Berdasarkan pembahasan dan analisis data mengenai representasi simbol titi gonggang di Pura Agung Gunung Raung Desa Taro, Kecamatan Tegallalang, Gianyar dapat disimpulkan dan dirumuskan sebagai berikut. Pertama, Pura Agung Gunung Raung yang terletak di Desa Taro berdasarkan sejarahnya berdiri atas keinginan Sang Maha Yogi Markandeya. Di Pura Agung Gunung Raung dan beberapa pura di sekitar Desa Taro terdapat sebuah simbol yaitu titi gonggang. Menurut masyarakat Desa Taro, titi gonggang tersebut merupakan pesiwaan dari Rsi Markandeya. Oleh karena itu, simbol tersebut berada di beberapa pura saja sesuai dengan perjalanan beliau. Selain itu, titi gonggang juga

merupakan suatu simbol untuk mengenang beliau yang pernah tinggal di Desa Taro khususnya di Desa Pakraman Puakan, Desa Pakraman Taro Kaja dan Desa Pakraman Tatag.

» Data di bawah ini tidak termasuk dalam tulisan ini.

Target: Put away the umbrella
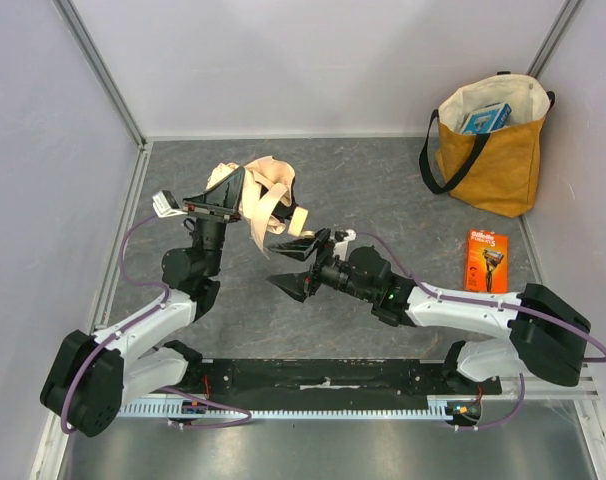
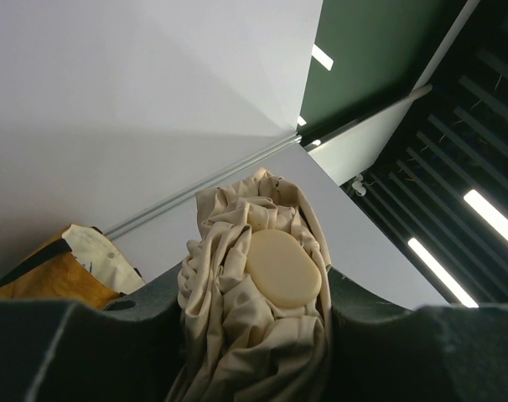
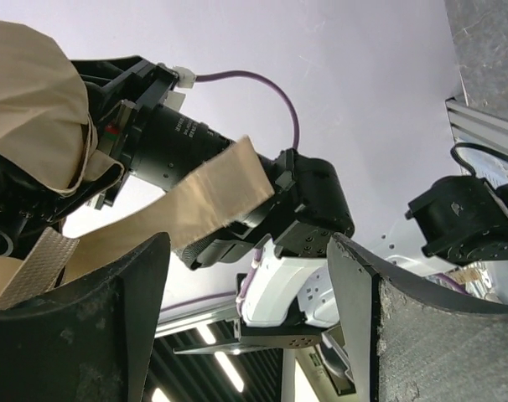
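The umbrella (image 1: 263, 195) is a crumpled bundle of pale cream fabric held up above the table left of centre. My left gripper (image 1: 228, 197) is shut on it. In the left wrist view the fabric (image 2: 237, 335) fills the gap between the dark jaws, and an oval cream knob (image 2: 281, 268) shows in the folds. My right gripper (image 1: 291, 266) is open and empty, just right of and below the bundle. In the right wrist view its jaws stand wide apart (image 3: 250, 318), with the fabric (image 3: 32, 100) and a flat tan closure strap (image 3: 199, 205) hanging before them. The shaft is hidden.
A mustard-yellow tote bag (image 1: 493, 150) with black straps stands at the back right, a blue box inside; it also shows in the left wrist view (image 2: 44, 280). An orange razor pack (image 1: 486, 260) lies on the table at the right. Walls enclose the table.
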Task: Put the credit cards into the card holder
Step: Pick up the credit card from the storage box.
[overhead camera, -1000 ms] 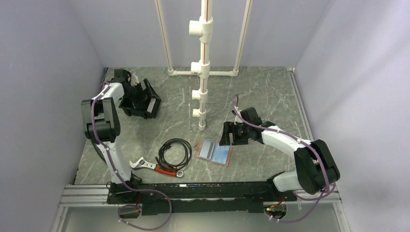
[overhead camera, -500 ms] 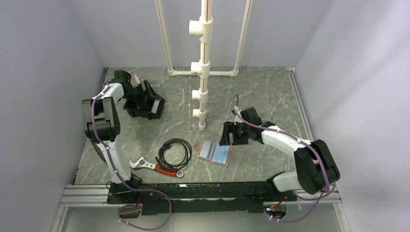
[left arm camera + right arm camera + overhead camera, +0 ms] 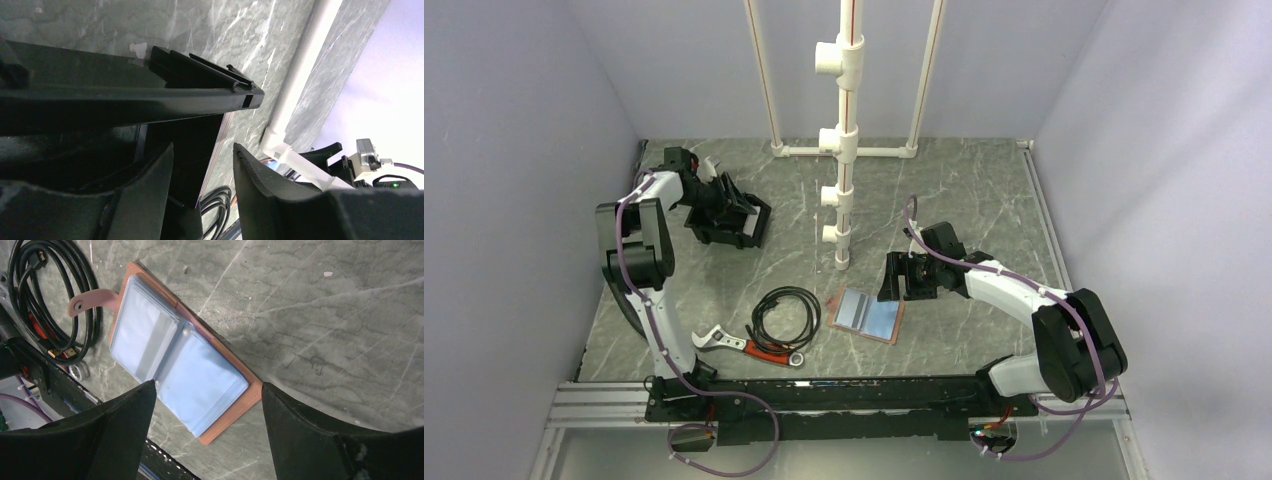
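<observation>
Left gripper (image 3: 202, 146) jaws straddle the black bin (image 3: 150, 95) wall (grip not discernible, no credit cards visible), right gripper (image 3: 208, 385) jaws wide open above the card holder (image 3: 180, 360) spread flat on the worktop (image 3: 325, 340); risk: a thin rim pinch tips the bin.

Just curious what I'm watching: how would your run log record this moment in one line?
left hand: open, at black bin | right hand: open, above card holder | card holder: lying spread open

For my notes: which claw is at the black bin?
The left claw, far left at the bin; the right claw hangs by the open wallet.
</observation>
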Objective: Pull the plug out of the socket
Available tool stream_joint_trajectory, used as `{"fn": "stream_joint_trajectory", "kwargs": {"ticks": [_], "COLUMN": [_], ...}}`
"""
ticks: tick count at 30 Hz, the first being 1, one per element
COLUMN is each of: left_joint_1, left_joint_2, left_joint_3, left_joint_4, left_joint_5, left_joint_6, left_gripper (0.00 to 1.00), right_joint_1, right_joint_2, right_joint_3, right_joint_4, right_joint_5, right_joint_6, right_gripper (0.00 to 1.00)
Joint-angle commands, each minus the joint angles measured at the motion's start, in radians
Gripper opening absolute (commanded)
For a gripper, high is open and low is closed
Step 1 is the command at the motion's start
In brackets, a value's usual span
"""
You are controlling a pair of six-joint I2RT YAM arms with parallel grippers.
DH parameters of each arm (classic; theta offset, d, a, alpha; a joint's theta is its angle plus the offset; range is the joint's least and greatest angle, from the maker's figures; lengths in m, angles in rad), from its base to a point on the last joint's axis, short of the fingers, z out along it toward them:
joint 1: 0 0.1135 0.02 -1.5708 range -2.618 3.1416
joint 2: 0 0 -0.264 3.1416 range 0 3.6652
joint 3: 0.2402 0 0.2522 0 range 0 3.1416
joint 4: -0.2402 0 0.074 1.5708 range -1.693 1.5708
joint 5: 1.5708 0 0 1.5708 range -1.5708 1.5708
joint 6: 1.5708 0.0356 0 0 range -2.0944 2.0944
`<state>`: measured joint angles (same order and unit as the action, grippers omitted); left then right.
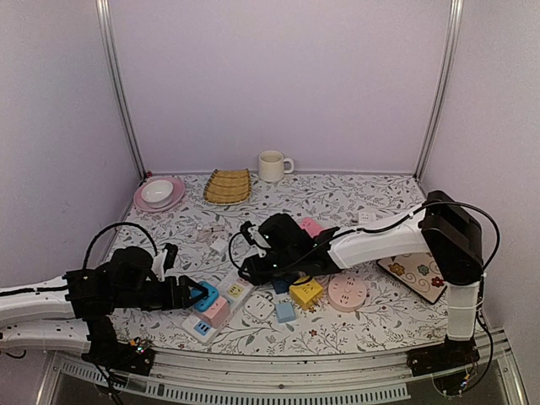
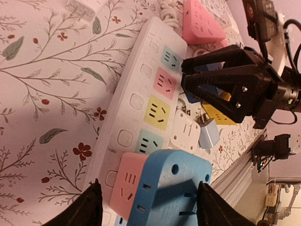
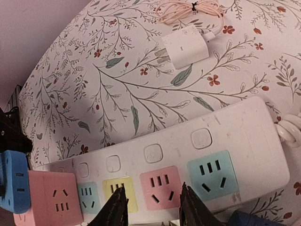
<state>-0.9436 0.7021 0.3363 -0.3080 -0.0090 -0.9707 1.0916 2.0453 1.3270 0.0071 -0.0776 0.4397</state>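
Now left end effector (image 2: 148,183), apart, straddles boxy blue plug (image 2: 173,181); right end effector (image 3: 153,187) apart.

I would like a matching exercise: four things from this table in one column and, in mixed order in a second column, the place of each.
Things
1. white mug
2. white bowl
3. blue adapter
4. yellow adapter

Places
a. between the fingers of the left gripper
b. on the pink plate
c. at the back wall, right of the woven basket
d. beside the round pink socket

Pairs: 1-c, 2-b, 3-a, 4-d
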Motion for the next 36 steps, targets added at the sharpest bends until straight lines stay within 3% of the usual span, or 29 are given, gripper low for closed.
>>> {"fn": "stream_joint_trajectory", "kwargs": {"ticks": [1,5,10,28,36], "left_joint_1": [-0.021,-0.021,-0.021,-0.023,-0.023], "left_joint_2": [-0.005,-0.024,-0.018,-0.03,-0.024], "left_joint_3": [0.019,0.018,0.036,0.058,0.064], "left_joint_4": [0.017,0.033,0.038,0.039,0.056], "left_joint_5": [0.074,0.105,0.132,0.155,0.168], "left_joint_6": [0.02,0.014,0.016,0.041,0.053], "left_gripper": [0.65,0.61,0.53,0.31,0.14], "right_joint_1": [0.053,0.104,0.158,0.162,0.163], "right_joint_2": [-0.121,-0.173,-0.166,-0.055,-0.026], "right_joint_3": [-0.074,-0.147,-0.171,-0.124,-0.085], "right_joint_4": [0.027,0.077,0.107,0.115,0.086], "right_joint_5": [0.027,0.011,0.001,0.001,0.007], "right_joint_6": [-0.042,-0.051,-0.033,0.078,0.081], "right_gripper": [0.45,0.55,0.61,0.64,0.64]}}
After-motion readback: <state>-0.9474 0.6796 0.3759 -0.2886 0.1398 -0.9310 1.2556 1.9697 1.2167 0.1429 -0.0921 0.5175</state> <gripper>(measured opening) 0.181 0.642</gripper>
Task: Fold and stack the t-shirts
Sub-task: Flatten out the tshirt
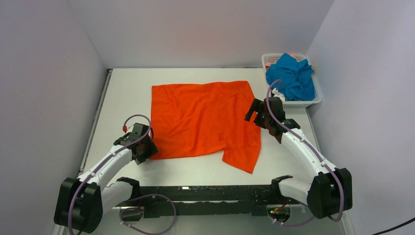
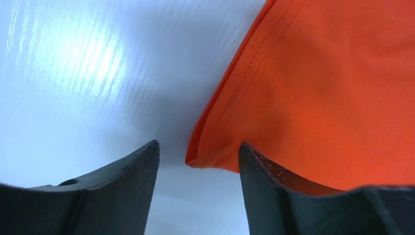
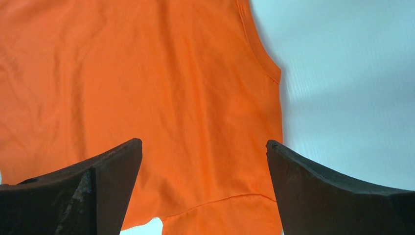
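Hovering with released claws, my left claw [image 2: 198, 154] at the orange t-shirt's [image 1: 203, 120] near-left corner, right claw [image 3: 203, 147] over its right edge, I judge nothing stacked: it lies spread on the worktop [image 1: 127, 88], teal t-shirt [image 1: 291, 76] crumpled in the basket [image 1: 317, 100] beyond its far-right corner.

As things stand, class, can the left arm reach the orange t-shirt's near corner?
Probably yes: the left gripper hangs open, and the orange t-shirt has its corner lying on the table between the jaws, with nothing covering it.

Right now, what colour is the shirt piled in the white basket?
The shirt in the basket is teal blue, clearest in the top view.
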Action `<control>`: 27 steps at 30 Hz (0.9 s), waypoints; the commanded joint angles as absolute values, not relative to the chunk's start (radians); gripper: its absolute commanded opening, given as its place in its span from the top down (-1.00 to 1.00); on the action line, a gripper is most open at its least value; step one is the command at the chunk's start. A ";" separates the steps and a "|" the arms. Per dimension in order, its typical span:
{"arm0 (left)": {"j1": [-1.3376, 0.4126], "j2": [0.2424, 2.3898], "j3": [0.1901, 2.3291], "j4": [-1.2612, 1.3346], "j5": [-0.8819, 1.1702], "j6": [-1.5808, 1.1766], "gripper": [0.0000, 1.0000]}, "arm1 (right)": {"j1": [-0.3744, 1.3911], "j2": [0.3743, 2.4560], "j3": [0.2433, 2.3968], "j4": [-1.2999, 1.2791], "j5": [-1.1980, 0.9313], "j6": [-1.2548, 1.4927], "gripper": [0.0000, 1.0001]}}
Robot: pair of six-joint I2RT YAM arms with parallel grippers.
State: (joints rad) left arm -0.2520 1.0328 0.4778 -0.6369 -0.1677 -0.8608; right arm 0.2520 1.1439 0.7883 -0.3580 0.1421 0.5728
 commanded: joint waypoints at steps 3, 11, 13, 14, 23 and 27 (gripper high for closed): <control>-0.249 1.105 0.465 -0.521 -0.170 -0.891 -0.01 | 0.252 1.133 0.779 -0.432 0.124 0.574 -0.98; -0.248 1.162 0.447 -0.440 -0.055 -0.831 1.00 | 0.254 1.099 0.798 -0.622 0.210 0.601 -0.93; -0.248 1.143 0.453 -0.461 -0.070 -0.828 1.00 | 0.266 1.097 0.805 -0.692 0.168 0.591 -0.88; -0.248 1.126 0.457 -0.469 -0.077 -0.824 1.00 | 0.282 1.096 0.807 -0.729 0.159 0.598 -0.86; -0.248 0.947 0.498 -0.570 -0.132 -0.789 1.00 | 0.577 1.096 0.696 -0.942 0.118 0.859 -0.71; -0.248 0.904 0.482 -0.566 -0.126 -0.787 1.00 | 0.583 1.084 0.595 -0.837 0.053 0.902 -0.54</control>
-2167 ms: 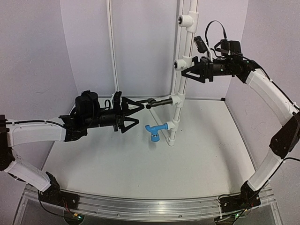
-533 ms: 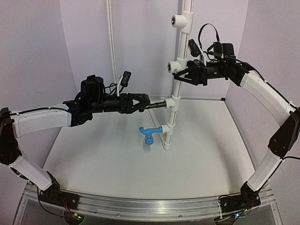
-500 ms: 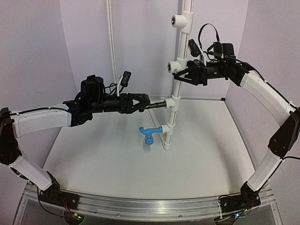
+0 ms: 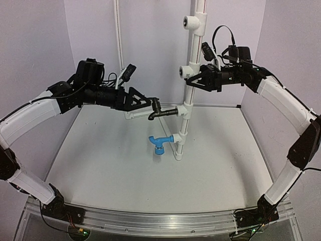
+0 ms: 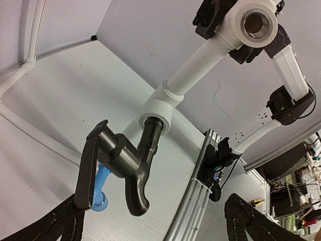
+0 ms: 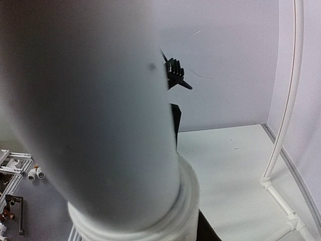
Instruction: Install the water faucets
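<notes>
Fingers of my left gripper [image 4: 148,103] stand wide apart and hold nothing. From the wrist view, the black faucet [image 5: 128,160] sits ahead between them and touches neither. Its stem is seated in the socket of a tee fitting [image 5: 155,108] on the white pipe [image 4: 193,55], with the spout curving downward. Below it, the blue faucet [image 4: 159,143] is plugged into the lowest tee, just above the counter [image 4: 115,165]. My right gripper [image 4: 199,80] has its fingers clamped on the white pipe higher up, just beside another tee.
</notes>
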Robot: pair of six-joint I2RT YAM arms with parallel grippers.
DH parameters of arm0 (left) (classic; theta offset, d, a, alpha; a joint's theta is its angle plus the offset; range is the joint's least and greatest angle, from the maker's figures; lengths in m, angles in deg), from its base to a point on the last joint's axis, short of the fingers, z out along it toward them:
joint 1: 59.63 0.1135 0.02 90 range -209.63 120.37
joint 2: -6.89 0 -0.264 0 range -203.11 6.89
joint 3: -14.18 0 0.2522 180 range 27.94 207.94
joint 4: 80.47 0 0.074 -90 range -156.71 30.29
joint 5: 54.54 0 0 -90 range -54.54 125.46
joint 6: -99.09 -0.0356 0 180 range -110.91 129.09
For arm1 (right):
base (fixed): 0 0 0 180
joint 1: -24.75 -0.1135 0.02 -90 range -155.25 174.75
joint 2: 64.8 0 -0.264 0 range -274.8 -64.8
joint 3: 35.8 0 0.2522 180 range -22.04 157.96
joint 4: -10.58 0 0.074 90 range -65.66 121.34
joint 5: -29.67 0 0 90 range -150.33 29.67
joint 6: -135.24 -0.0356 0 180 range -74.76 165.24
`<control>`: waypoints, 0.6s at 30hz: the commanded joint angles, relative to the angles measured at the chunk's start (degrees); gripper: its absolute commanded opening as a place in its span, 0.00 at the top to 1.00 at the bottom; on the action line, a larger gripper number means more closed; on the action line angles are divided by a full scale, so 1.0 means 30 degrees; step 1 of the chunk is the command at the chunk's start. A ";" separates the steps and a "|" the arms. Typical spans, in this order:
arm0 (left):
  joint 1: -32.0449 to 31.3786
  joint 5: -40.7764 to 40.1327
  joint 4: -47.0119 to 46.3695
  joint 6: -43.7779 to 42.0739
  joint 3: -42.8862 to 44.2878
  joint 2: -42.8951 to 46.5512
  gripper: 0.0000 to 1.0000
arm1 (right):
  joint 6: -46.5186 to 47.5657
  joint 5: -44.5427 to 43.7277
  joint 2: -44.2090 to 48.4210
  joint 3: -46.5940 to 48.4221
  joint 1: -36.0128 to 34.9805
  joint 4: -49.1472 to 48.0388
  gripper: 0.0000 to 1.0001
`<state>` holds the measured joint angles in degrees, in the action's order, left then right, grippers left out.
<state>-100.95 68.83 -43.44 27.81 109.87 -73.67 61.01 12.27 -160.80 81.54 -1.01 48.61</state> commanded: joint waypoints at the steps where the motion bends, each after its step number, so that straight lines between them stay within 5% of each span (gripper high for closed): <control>1: 0.1656 0.3129 0.2647 0.2218 0.1932 0.0350 0.03 | -0.1008 -0.0406 0.0355 -0.0559 -0.0016 0.1052 0.73; 6: 0.3985 0.6607 0.2450 0.4567 0.4069 -0.1761 0.02 | -0.1195 -0.0501 0.0366 -0.0633 -0.0003 0.1041 0.71; 13: 0.4206 0.8577 0.2324 0.6016 0.7501 -0.5462 0.11 | -0.1605 -0.0718 0.0446 -0.0625 -0.0002 0.1015 0.68; 18: 0.4160 0.9347 0.0497 0.7557 0.7407 -0.6579 0.15 | -0.1770 -0.0893 0.0525 -0.0685 -0.0023 0.1022 0.67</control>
<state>-88.25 92.30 -37.36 45.73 130.22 -92.37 60.14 11.29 -160.24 80.89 -1.01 47.89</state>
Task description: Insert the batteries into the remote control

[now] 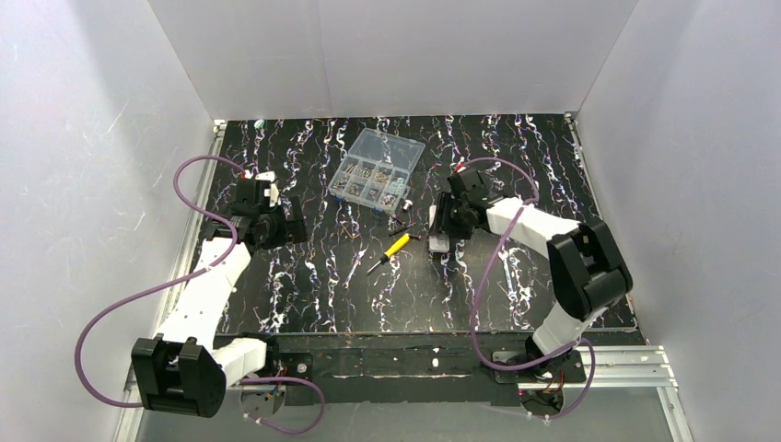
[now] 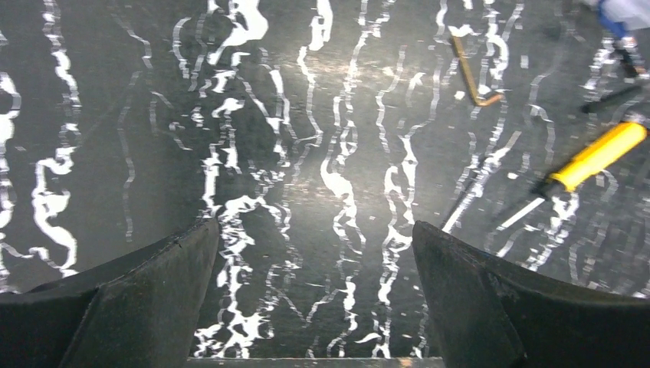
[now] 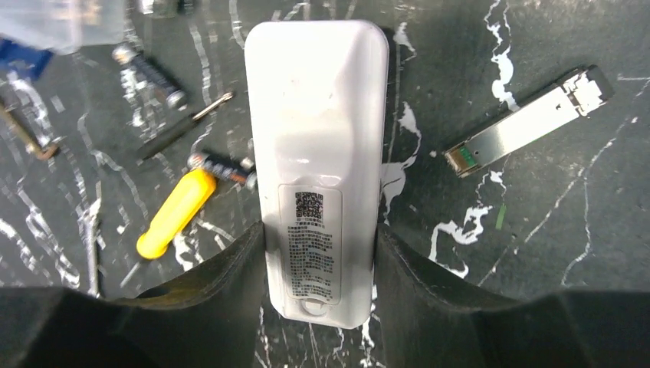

Berdasarkan bentuk fisiknya, titi gonggang berupa sebuah jembatan atau jalan yang terbuat dari bambu. Bambu berjumlah 3 buah diletakan diatas sebuah lubang dengan kedalaman 1 meter. Umumnya, bambu yang dipakai adalah jenis bambu tali atau tiing tali. Tiga buah bambu melambangkan Tri Murti dan pembagian alam dalam agama Hindu yaitu bhur, bwah, swah. Kemudian, disamping kanan terdapat patung Sang Suratma dan disamping kiri terdapat patung Jogormanik. Masing-masing patung berfungsi sebagai penjaga serta menilai seseorang yang hendak memasuki areal pura. Ukuran yangdigunakan dalam simbol adalah berdasarkan asta kosala atau aturan dasar pembangunan pura di Bali. Alat ukur yang digunakan yaitu anggota badan pemangku atau orang dituakan, seperti tangan, kaki, dan lain-lain. Bambu untuk titi berukuran 1 depa (45 cm), sementara jarak antara simbol titi gonggang menuju candi bentar adalah sia tapak ngandang (sembilan jejak kaki).

Kedua, berdasarkan bentuknya dan perlakuan masyarakat terhadap simbol tersebut dapat dilihat bahwa simbol tersebut memiliki makna. Masyarakat Desa Taro melarang setiap orang untuk melintas atau melewati titi gonggang. Hal ini disebabkan titi gonggang merupakan sebuah simbol sakral. Di Indonesia, mekanisme penyelesaian konflik secara tradisional masih banyak jumlahnya. Salah satunya adalah pela gandong. Di Desa Taro titi gonggang dapat pula menjadi suatu mekanisme penyelesaian konflik yang terjadi pada masyarakat Desa Taro. Selain itu, Titi

Gonggang bagi masyarakat Desa Taro merupakan simbol dari rwa bhineda yang memisahkan antara areal suci dan areal kotor, antara perbuatan baik dan perbuatan jahat. Hal ini sesuai berdasarkan oposisi berpasangan. Keberagaman makna simbolik mengenai titi gonggang di Desa Taro disebabkan adanya persebaran kebudayaan di desa tersebut.

  • 7.    Daftar Pustaka

Berger, Arthur Asa. 2015. Pengantar Semiotika: Tanda-Tanda Dalam Kebudayaan Kontemporer. cetakan ke. IV. Yogyakarta: Tiara Wacana.

Goris, R. 2012. Sifat Religius Masyarakat Pedesaan di Bali. cetakan ke. I. Denpasar: Udayana University Press.

Titib, I Made. 2003. Teologi dan Simbol-Simbol Dalam Agama Hindu. cetakan ke. I. Surabaya Paramita.